The experiences of some emerging economies in different regions of the world have proven a tangible success in attracting and attracting foreign investments and its returns to the economy and society, such as the economies of China, Brazil, Malaysia, Turkey, Vietnam and Rwanda, all of which have achieved amazing economic growth over the past two decades, depending on the provision of an appropriate and incubating environment for national and foreign investment.
As for the Yemeni economy, foreign direct investment was concentrated, before the war, mainly in the oil and gas sectors, and with the current war conditions, the investment environment has become repellent for both national and foreign investors, and the economy will remain far from meeting the requirements of an attractive environment for investment in the foreseeable future.
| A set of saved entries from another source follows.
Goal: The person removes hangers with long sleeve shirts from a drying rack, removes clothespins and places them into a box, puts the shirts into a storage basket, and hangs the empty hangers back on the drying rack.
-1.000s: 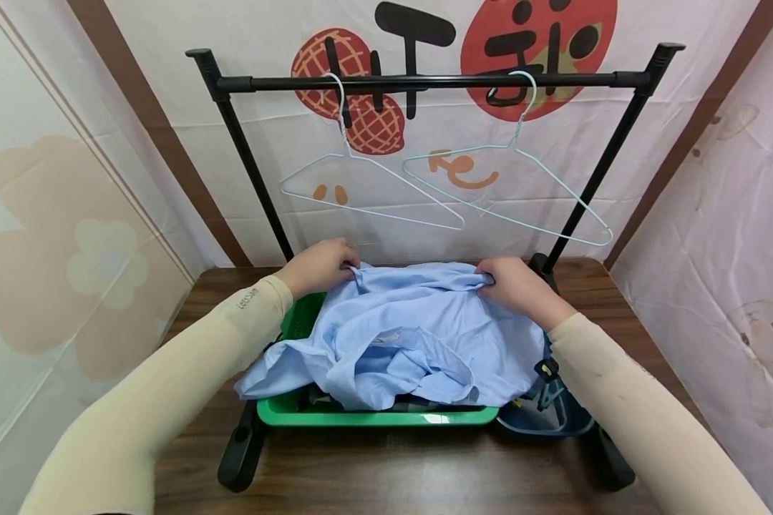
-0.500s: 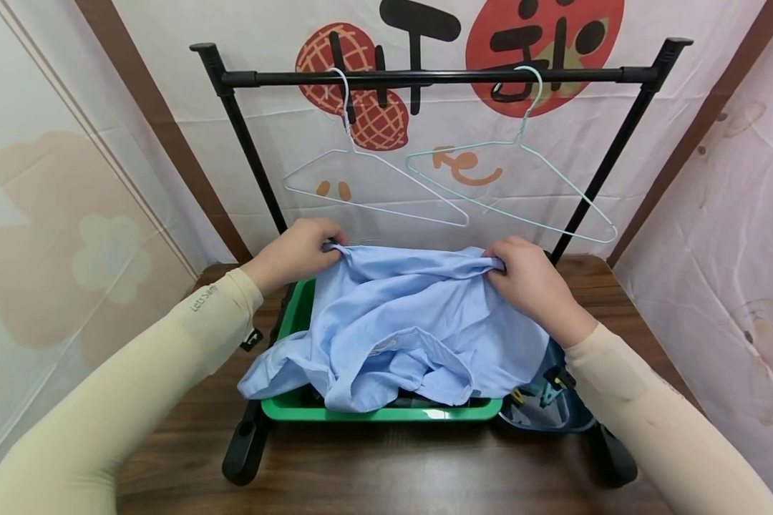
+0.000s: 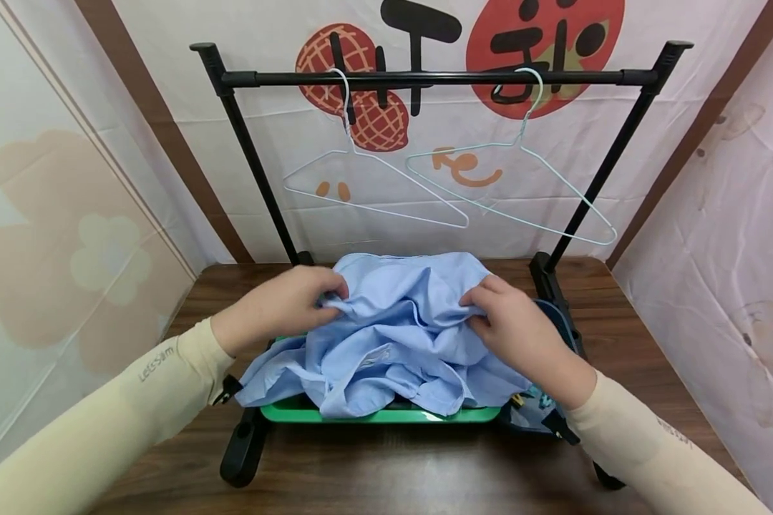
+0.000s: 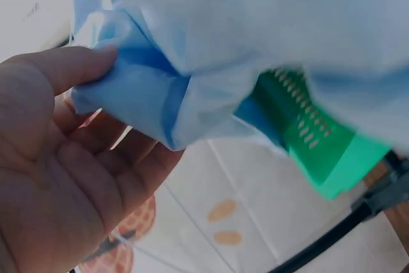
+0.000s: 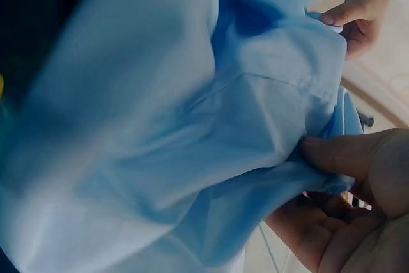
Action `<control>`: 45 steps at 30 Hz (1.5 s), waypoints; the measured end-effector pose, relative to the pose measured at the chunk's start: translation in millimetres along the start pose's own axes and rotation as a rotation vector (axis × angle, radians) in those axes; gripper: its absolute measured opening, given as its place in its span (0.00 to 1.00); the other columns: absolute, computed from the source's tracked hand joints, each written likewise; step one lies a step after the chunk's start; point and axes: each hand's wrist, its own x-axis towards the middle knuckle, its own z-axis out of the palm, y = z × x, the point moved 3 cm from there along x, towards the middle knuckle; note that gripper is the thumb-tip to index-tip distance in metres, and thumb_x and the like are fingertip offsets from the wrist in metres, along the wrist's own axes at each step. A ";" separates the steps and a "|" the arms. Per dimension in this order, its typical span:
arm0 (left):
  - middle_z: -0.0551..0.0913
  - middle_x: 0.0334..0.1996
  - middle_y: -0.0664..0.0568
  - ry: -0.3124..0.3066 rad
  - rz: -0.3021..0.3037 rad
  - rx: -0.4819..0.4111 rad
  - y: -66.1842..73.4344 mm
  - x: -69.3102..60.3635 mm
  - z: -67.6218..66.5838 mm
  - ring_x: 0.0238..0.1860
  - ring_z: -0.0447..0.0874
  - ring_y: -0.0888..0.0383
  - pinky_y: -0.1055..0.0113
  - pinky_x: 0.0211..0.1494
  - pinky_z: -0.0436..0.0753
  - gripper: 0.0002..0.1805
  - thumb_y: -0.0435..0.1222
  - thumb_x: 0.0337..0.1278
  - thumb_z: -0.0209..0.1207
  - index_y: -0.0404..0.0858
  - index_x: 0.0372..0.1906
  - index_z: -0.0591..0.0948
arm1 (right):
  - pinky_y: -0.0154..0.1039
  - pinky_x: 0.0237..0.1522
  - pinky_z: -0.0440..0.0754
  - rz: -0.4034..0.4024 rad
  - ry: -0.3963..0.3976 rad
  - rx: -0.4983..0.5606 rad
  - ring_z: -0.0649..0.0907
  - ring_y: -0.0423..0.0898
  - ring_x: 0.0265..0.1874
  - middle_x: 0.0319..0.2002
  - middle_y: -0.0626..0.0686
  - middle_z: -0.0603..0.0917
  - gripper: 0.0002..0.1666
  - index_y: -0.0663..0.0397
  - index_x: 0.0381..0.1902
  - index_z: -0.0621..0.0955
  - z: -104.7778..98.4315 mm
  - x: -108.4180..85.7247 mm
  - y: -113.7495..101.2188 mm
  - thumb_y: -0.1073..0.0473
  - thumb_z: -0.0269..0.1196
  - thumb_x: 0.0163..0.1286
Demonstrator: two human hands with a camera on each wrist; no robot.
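Observation:
A light blue shirt [image 3: 386, 336] lies bunched over a green basket [image 3: 380, 415], covering most of it. On the shirt's left side my left hand [image 3: 296, 304] pinches a fold between thumb and fingers. My right hand [image 3: 522, 336] grips another fold at the right. The left wrist view has the shirt [image 4: 211, 36] draped above the perforated basket wall [image 4: 313, 132], with the thumb of my left hand [image 4: 83, 158] over the cloth. In the right wrist view, the thumb and fingers of my right hand [image 5: 351, 190] pinch the shirt [image 5: 192, 126].
A black garment rack [image 3: 425, 79] stands over the basket. From its bar hang a white hanger [image 3: 373, 211] and a pale green hanger [image 3: 509, 218]. A dark blue basket [image 3: 522, 422] with small clips sits at the right, partly hidden. Everything stands on a brown wooden table [image 3: 393, 472].
Both hands first lifted the shirt's far edge, then came lower and nearer along its sides. The far part of the shirt now lies beyond the hands, and the cloth is more bunched.

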 end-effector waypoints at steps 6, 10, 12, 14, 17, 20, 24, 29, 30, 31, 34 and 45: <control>0.86 0.41 0.60 -0.280 0.020 0.001 15.5 -15.4 28.1 0.41 0.80 0.64 0.60 0.51 0.83 0.08 0.40 0.65 0.67 0.45 0.47 0.88 | 0.35 0.39 0.83 -0.167 -0.238 0.027 0.81 0.38 0.36 0.41 0.46 0.82 0.12 0.48 0.46 0.87 27.3 -7.9 -10.2 0.63 0.73 0.65; 0.87 0.42 0.63 -0.470 -0.001 -0.038 17.5 -19.5 44.3 0.41 0.81 0.66 0.61 0.53 0.83 0.11 0.39 0.64 0.66 0.46 0.50 0.89 | 0.36 0.44 0.84 -0.208 -0.404 0.081 0.81 0.37 0.40 0.44 0.45 0.81 0.12 0.47 0.48 0.87 43.8 -9.4 -9.8 0.60 0.71 0.68; 0.86 0.41 0.65 -0.531 -0.005 -0.053 15.8 -19.3 52.1 0.39 0.80 0.67 0.63 0.52 0.83 0.12 0.38 0.63 0.66 0.46 0.50 0.89 | 0.36 0.46 0.84 -0.234 -0.471 0.088 0.81 0.37 0.42 0.45 0.45 0.82 0.12 0.47 0.50 0.87 49.4 -9.7 -10.1 0.58 0.70 0.69; 0.84 0.37 0.66 -0.579 -0.011 -0.057 13.9 -18.7 59.8 0.36 0.78 0.68 0.66 0.48 0.81 0.11 0.36 0.62 0.65 0.48 0.47 0.89 | 0.36 0.47 0.83 -0.260 -0.535 0.088 0.80 0.36 0.42 0.46 0.45 0.81 0.12 0.47 0.51 0.87 54.2 -9.6 -10.9 0.56 0.69 0.70; 0.80 0.31 0.64 -0.638 -0.015 -0.047 12.3 -15.9 71.7 0.32 0.73 0.66 0.68 0.42 0.77 0.11 0.31 0.58 0.64 0.49 0.42 0.88 | 0.34 0.47 0.82 -0.284 -0.619 0.106 0.79 0.35 0.40 0.46 0.44 0.81 0.14 0.48 0.53 0.87 60.3 -9.2 -12.0 0.57 0.68 0.71; 0.78 0.30 0.62 -0.688 -0.043 -0.014 12.6 -12.2 80.9 0.32 0.71 0.63 0.67 0.40 0.74 0.14 0.27 0.56 0.62 0.49 0.42 0.88 | 0.31 0.45 0.79 -0.309 -0.681 0.101 0.77 0.33 0.38 0.44 0.43 0.80 0.14 0.47 0.54 0.87 68.1 -9.5 -12.9 0.58 0.67 0.72; 0.80 0.36 0.64 -0.741 -0.103 0.048 15.3 -8.7 86.8 0.37 0.74 0.61 0.65 0.45 0.75 0.18 0.27 0.60 0.60 0.50 0.48 0.88 | 0.29 0.42 0.74 -0.365 -0.740 0.065 0.75 0.35 0.35 0.39 0.42 0.76 0.12 0.48 0.53 0.87 79.2 -9.1 -14.4 0.59 0.65 0.74; 0.82 0.41 0.62 -0.778 -0.155 0.081 19.5 -7.1 87.1 0.42 0.75 0.60 0.63 0.50 0.76 0.18 0.28 0.65 0.57 0.49 0.52 0.86 | 0.30 0.41 0.72 -0.378 -0.778 0.024 0.74 0.36 0.34 0.36 0.41 0.74 0.11 0.47 0.52 0.86 88.4 -6.0 -13.6 0.58 0.64 0.75; 0.82 0.42 0.61 -0.776 -0.162 0.078 19.8 -7.1 86.2 0.42 0.75 0.60 0.62 0.51 0.76 0.18 0.28 0.65 0.57 0.49 0.53 0.86 | 0.30 0.41 0.73 -0.366 -0.778 0.019 0.74 0.36 0.34 0.36 0.41 0.73 0.10 0.46 0.52 0.86 88.8 -5.7 -13.4 0.58 0.65 0.75; 0.82 0.43 0.61 -0.768 -0.164 0.073 19.7 -7.4 84.9 0.43 0.75 0.60 0.62 0.51 0.76 0.18 0.28 0.65 0.57 0.48 0.54 0.86 | 0.30 0.41 0.73 -0.351 -0.773 0.014 0.74 0.36 0.34 0.37 0.40 0.73 0.10 0.46 0.52 0.86 88.5 -5.7 -13.5 0.57 0.65 0.75; 0.83 0.42 0.61 -0.724 -0.139 0.037 18.8 -9.4 78.4 0.42 0.76 0.61 0.62 0.51 0.77 0.15 0.30 0.67 0.58 0.47 0.53 0.85 | 0.31 0.41 0.74 -0.320 -0.730 0.002 0.74 0.36 0.34 0.37 0.41 0.74 0.11 0.46 0.52 0.86 82.2 -7.4 -15.8 0.56 0.65 0.75; 0.82 0.60 0.52 -0.407 -0.123 -0.031 7.1 -54.7 18.0 0.63 0.78 0.51 0.47 0.66 0.77 0.20 0.45 0.71 0.62 0.42 0.62 0.82 | 0.35 0.43 0.85 -0.263 -0.285 -0.027 0.80 0.36 0.42 0.49 0.44 0.81 0.20 0.46 0.57 0.84 11.5 -32.3 -10.4 0.53 0.72 0.68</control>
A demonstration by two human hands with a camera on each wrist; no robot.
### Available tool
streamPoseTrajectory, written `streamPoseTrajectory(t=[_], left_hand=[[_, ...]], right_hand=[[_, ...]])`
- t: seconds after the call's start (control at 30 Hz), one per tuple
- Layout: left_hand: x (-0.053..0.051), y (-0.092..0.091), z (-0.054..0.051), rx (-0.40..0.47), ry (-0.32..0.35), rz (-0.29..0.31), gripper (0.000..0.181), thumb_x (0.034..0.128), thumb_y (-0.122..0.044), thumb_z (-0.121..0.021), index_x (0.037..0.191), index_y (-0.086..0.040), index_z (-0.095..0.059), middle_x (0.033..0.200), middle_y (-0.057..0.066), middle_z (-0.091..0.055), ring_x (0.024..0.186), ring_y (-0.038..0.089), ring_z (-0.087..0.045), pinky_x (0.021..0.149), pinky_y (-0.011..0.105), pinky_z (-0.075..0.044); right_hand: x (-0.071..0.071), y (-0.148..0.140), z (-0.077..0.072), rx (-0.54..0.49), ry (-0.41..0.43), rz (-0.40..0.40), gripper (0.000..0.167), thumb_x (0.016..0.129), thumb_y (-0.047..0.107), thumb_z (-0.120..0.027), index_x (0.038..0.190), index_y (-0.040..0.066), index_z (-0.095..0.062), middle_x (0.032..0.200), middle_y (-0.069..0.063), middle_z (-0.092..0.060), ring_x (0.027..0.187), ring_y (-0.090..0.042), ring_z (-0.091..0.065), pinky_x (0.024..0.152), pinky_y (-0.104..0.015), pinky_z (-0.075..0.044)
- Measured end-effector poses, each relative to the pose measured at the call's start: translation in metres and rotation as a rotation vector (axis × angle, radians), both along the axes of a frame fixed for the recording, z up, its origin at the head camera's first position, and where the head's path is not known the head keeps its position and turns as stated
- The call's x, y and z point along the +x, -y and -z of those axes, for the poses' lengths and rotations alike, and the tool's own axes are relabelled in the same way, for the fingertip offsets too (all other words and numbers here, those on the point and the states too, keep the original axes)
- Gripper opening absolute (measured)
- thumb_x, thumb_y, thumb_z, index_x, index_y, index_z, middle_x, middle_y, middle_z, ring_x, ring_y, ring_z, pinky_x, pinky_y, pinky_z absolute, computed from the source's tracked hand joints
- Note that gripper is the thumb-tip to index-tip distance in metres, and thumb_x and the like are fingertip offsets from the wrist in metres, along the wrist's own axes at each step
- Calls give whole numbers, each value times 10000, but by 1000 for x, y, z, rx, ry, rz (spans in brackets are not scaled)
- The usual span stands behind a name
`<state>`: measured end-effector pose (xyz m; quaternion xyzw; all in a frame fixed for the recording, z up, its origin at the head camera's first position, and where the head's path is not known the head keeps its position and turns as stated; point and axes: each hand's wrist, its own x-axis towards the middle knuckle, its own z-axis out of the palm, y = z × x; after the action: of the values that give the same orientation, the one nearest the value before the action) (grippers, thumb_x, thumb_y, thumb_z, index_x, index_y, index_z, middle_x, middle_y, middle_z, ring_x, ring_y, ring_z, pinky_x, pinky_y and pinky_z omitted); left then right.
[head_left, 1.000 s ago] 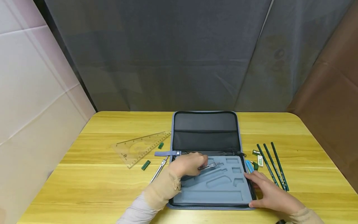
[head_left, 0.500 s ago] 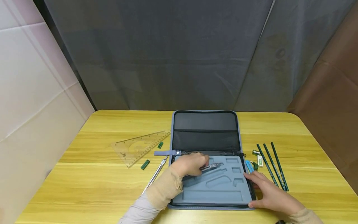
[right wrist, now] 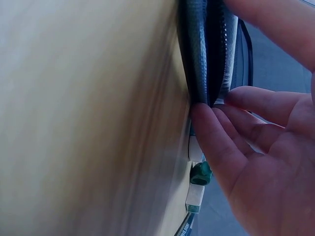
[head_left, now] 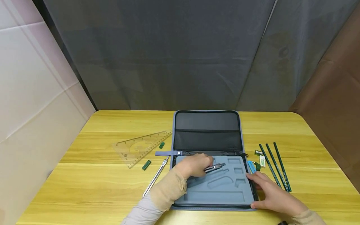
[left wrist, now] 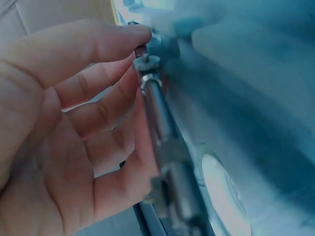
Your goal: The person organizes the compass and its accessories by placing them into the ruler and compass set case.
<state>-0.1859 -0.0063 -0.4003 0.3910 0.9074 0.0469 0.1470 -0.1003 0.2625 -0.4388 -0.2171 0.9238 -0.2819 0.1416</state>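
My left hand (head_left: 195, 165) holds a metal drawing compass (head_left: 215, 167) over the blue-grey molded tray (head_left: 212, 197) in an unzipped case (head_left: 206, 140). In the left wrist view, the thumb (left wrist: 113, 42) is against one end of the compass (left wrist: 160, 110), and the other fingers are bent behind it. My right hand (head_left: 274, 195) grips the case's right edge near the front corner. Its thumb is at that corner, and the forefinger touches the rim. In the right wrist view, fingertips press against the case's side (right wrist: 197, 64). The compass's far end is hidden by the left hand.
A second slim silver instrument (head_left: 156, 176), a clear set square (head_left: 140, 148) and green pieces (head_left: 146, 165) lie left of the case. On the right are three dark pencils (head_left: 277, 165), a white eraser (head_left: 262, 161), a blue item (head_left: 251, 167) and a green sharpener-like piece (right wrist: 201, 173).
My left hand has shifted slightly right over the tray, carrying the compass with it. The right hand stays at the case's edge.
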Motion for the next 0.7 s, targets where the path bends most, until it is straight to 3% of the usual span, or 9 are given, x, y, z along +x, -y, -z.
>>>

In general, developing countries, especially the least-income countries, including Yemen, are facing vast and deep political and economic challenges, and it is imperative for developed countries, through international and regional financial institutions or through global initiatives, to neutralize development support from any conflict or competition and help the less fortunate countries to stand on their feet and exploit their material and human wealth to improve the standard of living of both individuals and society.